Recorded data Start Marker

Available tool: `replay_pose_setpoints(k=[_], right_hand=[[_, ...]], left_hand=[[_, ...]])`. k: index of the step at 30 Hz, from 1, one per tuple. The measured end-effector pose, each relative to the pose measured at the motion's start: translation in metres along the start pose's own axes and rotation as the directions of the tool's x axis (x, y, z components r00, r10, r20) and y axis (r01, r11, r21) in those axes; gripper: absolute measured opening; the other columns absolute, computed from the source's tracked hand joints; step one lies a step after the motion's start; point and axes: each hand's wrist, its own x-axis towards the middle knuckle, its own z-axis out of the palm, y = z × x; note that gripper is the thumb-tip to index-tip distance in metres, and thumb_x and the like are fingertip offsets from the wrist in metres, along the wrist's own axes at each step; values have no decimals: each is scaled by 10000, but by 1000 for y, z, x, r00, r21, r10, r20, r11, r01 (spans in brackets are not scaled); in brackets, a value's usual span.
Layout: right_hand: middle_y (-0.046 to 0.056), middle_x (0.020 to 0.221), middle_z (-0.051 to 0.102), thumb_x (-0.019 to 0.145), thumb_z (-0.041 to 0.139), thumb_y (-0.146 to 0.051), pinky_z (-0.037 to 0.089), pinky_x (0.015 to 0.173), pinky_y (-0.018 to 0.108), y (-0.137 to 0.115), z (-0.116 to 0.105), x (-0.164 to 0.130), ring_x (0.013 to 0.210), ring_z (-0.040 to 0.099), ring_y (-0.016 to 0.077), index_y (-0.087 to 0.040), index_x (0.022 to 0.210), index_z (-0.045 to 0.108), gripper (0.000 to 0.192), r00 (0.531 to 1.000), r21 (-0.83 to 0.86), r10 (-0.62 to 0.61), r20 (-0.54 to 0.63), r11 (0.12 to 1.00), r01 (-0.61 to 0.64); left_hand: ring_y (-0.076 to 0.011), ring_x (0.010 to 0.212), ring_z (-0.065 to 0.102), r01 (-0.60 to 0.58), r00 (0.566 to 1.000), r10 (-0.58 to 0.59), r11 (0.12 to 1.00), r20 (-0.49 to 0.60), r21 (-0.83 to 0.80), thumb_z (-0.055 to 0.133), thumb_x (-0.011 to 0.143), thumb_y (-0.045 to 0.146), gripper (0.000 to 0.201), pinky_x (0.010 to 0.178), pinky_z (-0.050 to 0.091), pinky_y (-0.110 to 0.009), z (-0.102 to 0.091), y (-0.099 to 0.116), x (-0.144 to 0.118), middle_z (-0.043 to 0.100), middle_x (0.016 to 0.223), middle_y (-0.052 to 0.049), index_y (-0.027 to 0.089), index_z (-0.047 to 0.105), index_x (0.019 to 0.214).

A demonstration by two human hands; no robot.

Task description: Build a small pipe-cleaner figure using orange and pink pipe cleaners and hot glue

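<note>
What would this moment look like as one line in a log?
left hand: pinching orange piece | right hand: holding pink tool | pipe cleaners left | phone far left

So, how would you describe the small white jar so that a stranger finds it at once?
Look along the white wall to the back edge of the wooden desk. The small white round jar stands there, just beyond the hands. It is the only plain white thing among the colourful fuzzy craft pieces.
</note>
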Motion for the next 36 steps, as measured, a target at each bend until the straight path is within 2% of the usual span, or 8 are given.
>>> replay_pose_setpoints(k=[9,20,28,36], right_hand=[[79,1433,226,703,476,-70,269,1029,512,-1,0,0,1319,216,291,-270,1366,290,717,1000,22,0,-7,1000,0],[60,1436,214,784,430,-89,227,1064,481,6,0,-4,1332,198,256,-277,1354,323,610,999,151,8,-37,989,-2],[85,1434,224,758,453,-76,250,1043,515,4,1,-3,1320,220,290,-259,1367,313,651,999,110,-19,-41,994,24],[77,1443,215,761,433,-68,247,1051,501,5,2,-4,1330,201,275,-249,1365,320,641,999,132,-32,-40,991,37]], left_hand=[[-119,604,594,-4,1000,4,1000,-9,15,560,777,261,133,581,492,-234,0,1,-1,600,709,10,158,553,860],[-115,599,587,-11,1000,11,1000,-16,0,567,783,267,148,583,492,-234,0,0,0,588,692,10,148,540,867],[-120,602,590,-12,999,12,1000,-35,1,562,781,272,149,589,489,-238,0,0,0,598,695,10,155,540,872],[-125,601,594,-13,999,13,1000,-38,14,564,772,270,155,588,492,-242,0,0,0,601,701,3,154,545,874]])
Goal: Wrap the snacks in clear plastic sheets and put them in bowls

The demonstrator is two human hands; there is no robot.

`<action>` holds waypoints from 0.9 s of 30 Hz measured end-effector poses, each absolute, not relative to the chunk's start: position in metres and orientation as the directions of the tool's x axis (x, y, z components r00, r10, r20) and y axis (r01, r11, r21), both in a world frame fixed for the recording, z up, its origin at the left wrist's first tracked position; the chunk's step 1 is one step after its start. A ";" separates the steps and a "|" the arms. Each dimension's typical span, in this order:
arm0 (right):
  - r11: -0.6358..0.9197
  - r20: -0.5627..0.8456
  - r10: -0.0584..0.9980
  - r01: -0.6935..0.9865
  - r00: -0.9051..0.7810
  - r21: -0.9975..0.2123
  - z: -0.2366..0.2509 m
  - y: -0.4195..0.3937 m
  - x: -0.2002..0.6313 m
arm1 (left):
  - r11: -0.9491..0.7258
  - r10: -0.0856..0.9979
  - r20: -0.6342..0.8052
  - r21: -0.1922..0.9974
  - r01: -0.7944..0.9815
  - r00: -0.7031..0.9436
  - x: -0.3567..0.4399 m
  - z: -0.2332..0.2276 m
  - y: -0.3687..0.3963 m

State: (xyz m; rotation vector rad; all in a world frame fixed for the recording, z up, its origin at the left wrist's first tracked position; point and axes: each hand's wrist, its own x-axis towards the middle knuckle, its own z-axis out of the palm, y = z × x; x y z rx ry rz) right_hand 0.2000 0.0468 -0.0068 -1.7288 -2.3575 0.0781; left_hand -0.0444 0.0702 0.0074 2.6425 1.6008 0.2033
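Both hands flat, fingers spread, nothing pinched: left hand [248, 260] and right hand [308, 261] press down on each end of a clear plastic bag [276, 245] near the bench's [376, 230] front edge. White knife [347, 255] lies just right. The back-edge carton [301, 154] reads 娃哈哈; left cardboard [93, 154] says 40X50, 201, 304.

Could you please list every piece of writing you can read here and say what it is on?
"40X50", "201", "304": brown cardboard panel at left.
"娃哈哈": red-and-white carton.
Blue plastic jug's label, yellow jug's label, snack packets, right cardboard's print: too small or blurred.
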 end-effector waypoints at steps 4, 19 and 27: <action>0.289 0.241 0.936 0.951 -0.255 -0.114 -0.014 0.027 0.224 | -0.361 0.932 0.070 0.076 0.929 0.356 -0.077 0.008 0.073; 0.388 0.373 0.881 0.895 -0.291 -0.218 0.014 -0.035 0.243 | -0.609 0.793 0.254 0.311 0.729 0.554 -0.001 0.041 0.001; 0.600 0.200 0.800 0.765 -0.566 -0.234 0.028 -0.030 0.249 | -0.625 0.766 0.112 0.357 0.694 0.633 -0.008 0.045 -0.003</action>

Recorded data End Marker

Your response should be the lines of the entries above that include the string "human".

A demonstration by two human hands; no robot.
The demonstrator is two human hands; there is no robot.

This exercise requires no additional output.